Oggi, a Reggio Calabria, un evento per dire “no” alla mafia, per dire “no” agli atti intimidatori di questi mesi. Ad organizzarlo, il Coordinamento di Libera, che ha chiamato a raccolta le cittadine e i cittadini reggini per partecipare all’iniziativa “La libertà non ha pizzo – Festa della REsistenza”. Una festa, appunto, così l’ha voluta identificare l’organizzazione, per lanciare un messaggio chiaro.
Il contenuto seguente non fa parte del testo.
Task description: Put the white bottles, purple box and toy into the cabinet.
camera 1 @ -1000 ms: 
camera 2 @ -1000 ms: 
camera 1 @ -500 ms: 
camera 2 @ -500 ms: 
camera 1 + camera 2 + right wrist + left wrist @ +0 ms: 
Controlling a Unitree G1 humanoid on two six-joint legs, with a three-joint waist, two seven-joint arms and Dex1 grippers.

L’iniziativa ha una duplice finalità: dimostrare solidarietà a tutti gli imprenditori insidiati dalla ‘ndrangheta e lanciare la campagna tesseramento di Libera.
Giuseppe Borrello, referente regionale di Libera Calabria, ha parlato a margine dell’iniziativa, che si è tenuta a Piazza Carmine: “oggi vogliamo dimostrare fisicamente da quale parte stiamo. Una risposta agli atti intimidatori a Reggio Calabria. L’abbiamo chiamata la Festa della Resistenza, un messaggio forte contro l’indifferenza. Le testimonianze di oggi sono storie credibili di coraggio di persone che ci dicono che l’ultima parola è la nostra, non quella della mafia”.
Tra gli interventi alla stampa, anche quello dell’imprenditore Pasquale Praticò, del Caseificio Delizie della Natura. “L’unione degli imprenditori assieme fa forza e dà la possibilità anche di concentrarsi nelle attività e avere più risposta sia a livello produttivo che di aspetto di tranquillità delle aziende. Questo vale molto: avere alle spalle un gruppo di imprenditori e un’associazione forte, ci dà la possibilità di resistere con più forza. La cosa importante è non rimanere soli, perché da soli si cade nello sconforto e non si ha il coraggio di continuare e quindi si pensa di abbandonare. Molti non resistono a queste forzature”.